Exercise details >>
For the entries below, repeat exactly each line starting with the one that contains "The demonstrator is" and going on through the one that contains "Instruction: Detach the", and no others.

Material provided >>
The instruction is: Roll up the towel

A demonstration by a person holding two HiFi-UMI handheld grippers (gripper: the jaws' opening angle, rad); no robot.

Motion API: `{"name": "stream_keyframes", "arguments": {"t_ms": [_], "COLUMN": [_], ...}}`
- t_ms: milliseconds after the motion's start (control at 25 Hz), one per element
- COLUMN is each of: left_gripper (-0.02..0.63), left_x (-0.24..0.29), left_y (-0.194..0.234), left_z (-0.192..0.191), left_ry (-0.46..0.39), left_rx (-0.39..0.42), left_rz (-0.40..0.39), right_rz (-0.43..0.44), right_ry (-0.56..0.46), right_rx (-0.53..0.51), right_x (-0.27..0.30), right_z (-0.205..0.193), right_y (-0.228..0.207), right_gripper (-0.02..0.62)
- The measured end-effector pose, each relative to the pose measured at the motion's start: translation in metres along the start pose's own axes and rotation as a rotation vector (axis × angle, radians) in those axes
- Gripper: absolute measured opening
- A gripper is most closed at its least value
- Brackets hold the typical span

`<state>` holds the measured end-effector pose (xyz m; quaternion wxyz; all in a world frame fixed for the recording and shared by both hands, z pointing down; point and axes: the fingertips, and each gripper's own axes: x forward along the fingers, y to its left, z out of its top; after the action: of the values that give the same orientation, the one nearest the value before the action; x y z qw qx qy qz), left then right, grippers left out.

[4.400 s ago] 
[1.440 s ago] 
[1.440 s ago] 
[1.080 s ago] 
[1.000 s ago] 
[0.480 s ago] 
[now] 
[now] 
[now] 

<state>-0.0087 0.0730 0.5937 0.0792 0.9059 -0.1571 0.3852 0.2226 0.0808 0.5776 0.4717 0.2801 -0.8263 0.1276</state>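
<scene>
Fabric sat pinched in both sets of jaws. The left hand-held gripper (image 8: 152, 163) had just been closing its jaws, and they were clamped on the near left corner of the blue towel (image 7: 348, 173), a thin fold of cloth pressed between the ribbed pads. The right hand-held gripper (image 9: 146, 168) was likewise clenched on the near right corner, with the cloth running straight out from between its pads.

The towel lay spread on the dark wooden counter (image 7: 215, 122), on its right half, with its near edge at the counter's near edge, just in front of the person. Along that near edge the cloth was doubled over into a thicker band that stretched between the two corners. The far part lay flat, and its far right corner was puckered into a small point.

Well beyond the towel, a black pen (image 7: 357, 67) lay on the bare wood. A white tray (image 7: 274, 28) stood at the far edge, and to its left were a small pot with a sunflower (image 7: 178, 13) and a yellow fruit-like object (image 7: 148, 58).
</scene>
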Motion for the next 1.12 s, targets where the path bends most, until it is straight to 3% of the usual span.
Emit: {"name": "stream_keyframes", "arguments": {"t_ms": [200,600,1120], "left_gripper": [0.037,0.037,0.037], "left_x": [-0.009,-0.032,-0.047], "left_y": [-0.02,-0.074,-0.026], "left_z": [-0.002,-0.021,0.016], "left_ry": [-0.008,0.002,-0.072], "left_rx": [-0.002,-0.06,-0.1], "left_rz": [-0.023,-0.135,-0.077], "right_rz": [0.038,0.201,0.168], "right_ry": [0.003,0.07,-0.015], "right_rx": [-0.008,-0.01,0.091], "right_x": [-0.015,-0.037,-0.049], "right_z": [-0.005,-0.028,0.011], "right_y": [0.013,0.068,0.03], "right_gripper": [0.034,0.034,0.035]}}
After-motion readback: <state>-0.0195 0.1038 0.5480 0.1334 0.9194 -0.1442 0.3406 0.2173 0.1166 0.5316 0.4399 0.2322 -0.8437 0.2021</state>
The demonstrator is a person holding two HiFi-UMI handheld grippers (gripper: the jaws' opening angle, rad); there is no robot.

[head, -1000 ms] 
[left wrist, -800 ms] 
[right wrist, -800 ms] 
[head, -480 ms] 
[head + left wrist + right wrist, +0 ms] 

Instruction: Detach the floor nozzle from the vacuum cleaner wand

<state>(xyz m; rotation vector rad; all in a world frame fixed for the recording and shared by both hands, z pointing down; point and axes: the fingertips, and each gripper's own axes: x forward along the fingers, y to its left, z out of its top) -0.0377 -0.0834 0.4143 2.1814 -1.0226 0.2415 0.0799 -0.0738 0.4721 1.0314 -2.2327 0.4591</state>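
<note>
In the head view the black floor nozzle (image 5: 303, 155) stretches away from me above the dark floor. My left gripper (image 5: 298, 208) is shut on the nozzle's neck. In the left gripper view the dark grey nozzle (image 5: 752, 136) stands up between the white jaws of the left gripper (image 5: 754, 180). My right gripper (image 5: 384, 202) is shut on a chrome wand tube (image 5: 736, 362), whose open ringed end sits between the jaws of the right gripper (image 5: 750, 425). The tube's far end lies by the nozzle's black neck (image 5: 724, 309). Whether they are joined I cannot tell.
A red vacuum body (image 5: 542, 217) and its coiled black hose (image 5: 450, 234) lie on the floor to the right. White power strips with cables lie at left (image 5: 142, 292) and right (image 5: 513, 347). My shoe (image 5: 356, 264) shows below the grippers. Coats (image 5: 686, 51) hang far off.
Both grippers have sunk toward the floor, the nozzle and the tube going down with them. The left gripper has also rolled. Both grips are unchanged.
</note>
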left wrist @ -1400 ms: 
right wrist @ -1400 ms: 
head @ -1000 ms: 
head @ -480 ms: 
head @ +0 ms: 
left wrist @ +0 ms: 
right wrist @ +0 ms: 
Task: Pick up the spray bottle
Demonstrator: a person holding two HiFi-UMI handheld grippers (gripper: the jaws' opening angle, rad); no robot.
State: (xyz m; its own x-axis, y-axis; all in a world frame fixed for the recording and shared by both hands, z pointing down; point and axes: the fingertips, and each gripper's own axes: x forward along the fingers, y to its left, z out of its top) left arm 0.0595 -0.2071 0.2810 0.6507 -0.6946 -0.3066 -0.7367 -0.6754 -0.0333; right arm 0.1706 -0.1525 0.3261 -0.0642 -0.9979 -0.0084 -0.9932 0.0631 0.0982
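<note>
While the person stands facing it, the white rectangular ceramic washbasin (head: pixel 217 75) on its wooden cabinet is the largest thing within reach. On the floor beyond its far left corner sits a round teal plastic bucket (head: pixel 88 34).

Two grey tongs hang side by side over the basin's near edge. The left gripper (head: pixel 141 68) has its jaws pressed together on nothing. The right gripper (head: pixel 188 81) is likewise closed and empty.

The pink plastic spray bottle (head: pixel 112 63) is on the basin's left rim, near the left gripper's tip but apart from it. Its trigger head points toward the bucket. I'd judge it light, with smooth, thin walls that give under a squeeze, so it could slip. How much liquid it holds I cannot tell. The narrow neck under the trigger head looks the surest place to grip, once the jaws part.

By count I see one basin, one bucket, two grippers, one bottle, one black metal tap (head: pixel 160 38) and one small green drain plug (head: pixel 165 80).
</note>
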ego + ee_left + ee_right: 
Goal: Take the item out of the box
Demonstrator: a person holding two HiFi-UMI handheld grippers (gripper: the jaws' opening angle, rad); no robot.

Your response >>
The demonstrator is a person holding two HiFi-UMI handheld grippers (gripper: the jaws' opening angle, rad); there is no robot.

[head, -1000 ms] 
[left wrist, -800 ms] 
[right wrist, -800 ms] 
[head, -480 ms] 
[head + left wrist + right wrist, +0 ms] 

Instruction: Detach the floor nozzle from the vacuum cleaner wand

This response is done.